Purpose Notation Example
Lemma [LEMMA] [be], [help]
Part-of-speech {POS} {n}, {v}, {adj}
Surface + POS SURFACE{POS} (no space) help{v}, help{-v}
Lemma + POS [LEMMA]{POS} (no space) [help]{n}, [be]{v}
Negative POS {-POS} help{-v} (help that is NOT a verb)
Dependency / Tag {@DEP} {@nsubj}, {@auxpass}
Morphological feature {#MORPH} {#past}, {#mod}
Named entity %ENTITY %PERSON, %ORG, %GPE
Logical OR A\|B [news\|paper\|article]
AND condition (negative) A&B -word1&word2
Segment onset ^ ^ having {v}
Negative match -WORD -rid
Prefix match +PREFIX +un {adj}
Literal surface form ['SURFACE'] ['s]
Noun chunk placeholder _ [give] _ _
Wildcard (one word) -_ to -_ surprise
Wildcard (multiple words) * to * surprise

Wildcards: _ vs -_ vs *

Notation Matches Use case
_ Exactly one noun chunk (may span multiple words) [give] _ _ matches "give the students a chance"
-_ Exactly one word (any word) to -_ surprise matches "to my surprise", "to our surprise"
* Zero or more words (greedy) to * surprise matches "to his great surprise"

POS Tags

Common POS tags used in queries (case-insensitive). For the complete list of all POS tags, fine-grained tags, dependency labels, and morphological features, see Linguistic Reference.

Tag Meaning Tag Meaning
{n} Noun {v} Verb
{adj} Adjective {adv} Adverb
{p} Adposition (preposition) {dt} Determiner
{prp} Pronoun {conj} Conjunction
{num} Numeral {part} Particle
{intj} Interjection {aux} Auxiliary

Morphological Features

Use {#feature} to search by morphological properties (partial matching on the morph annotation):

Feature Matches
{#past} Past tense forms (Tense: Past)
{#mod} Modal verbs (VerbType: Mod)
{#ger} Gerund forms (VerbForm: Ger)
{#plur} Plural nouns/pronouns (Number: Plur)

Passive voice

spaCy's en_core_web_lg model does not annotate passive voice in the morphological features for English. Use dependency labels instead: {@auxpass} (passive auxiliary) or {@nsubjpass} (passive nominal subject).

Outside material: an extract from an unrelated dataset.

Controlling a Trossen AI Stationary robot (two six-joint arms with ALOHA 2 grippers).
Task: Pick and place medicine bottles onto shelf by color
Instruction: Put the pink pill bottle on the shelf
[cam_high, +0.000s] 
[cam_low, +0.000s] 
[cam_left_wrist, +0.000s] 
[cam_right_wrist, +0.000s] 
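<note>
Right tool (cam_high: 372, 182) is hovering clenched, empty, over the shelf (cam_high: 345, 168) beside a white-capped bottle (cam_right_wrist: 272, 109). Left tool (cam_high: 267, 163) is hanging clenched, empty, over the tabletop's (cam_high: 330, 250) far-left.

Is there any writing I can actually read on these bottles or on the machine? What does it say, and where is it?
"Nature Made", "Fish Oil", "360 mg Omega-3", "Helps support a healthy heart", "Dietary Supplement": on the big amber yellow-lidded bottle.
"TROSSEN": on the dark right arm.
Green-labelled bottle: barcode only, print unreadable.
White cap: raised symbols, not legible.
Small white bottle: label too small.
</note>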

Use %ENTITY notation to search for named entities. See Named Entity Search for the full list of 18 entity types.

Example Matches
%PERSON said Named persons followed by "said"
%ORG Organization names
in %GPE "in" followed by a geo-political entity
%DATE Date expressions

Contractions

TCSE's corpus is tokenized by spaCy, which splits contractions into separate tokens. For example, I'm is stored as two tokens: I + 'm. In advanced search, contractions are automatically split to match spaCy's tokenization, so you can type them naturally.

Input Interpreted as Matches
I'm going I 'm going I'm going to ...
don't do n't don't, Don't
let's let 's let's, Let's
Tom's fine Tom 's fine Tom's fine
can't [be] ca n't [be] can't be, can't have been

To search for all forms of a verb including contractions, use lemma notation:

Input Matches
I [be] I am, I'm, I was, I were
[do] n't don't, doesn't, didn't
I [have] I have, I've, I had
I [will] I will, I'll

To disambiguate 's (which can be be, have, or possessive), add a POS filter:

Input Matches
it's all uses of it's
it ['s]{aux} it's = it is (be)
it ['s]{part} its possessive (it's rarely used this way)
Tom [be] Tom is, Tom's (be), Tom was

Already-split input

If you already type the contraction with a space (e.g., I 'm), TCSE will not double-split it. Both I'm and I 'm produce the same results.

Examples

Example Possible Matches
[excite] excite, excites, excited, exciting
{n} nouns of any kind (except for pronouns)
{v} verbs of any kind
to * surprise to our surprise, to his surprise, etc.
[read] {dt} [news\|paper\|article] they read these articles, reading the paper, etc.
^ having {v} Having started the process, Having said that, etc.
[help]{n} an aunt offered financial help, we called people for help, etc.
[help]{v} {p} {v} helped us build, help you keep away, etc.
[get] -rid of get outside of, get ahead of, got tired of, etc.
help{-v} help as a noun (not a verb)
+un {adj} words starting with "un" followed by an adjective
[give] _ _ ditransitive "give" with two noun chunks
['s] the literal surface form "'s"
%PERSON said sentences where a named person said something
{@auxpass} passive auxiliary verbs (was built, been given)
{@nsubj} [be] nominal subjects followed by forms of "be"
{#past} {#past} two consecutive past tense tokens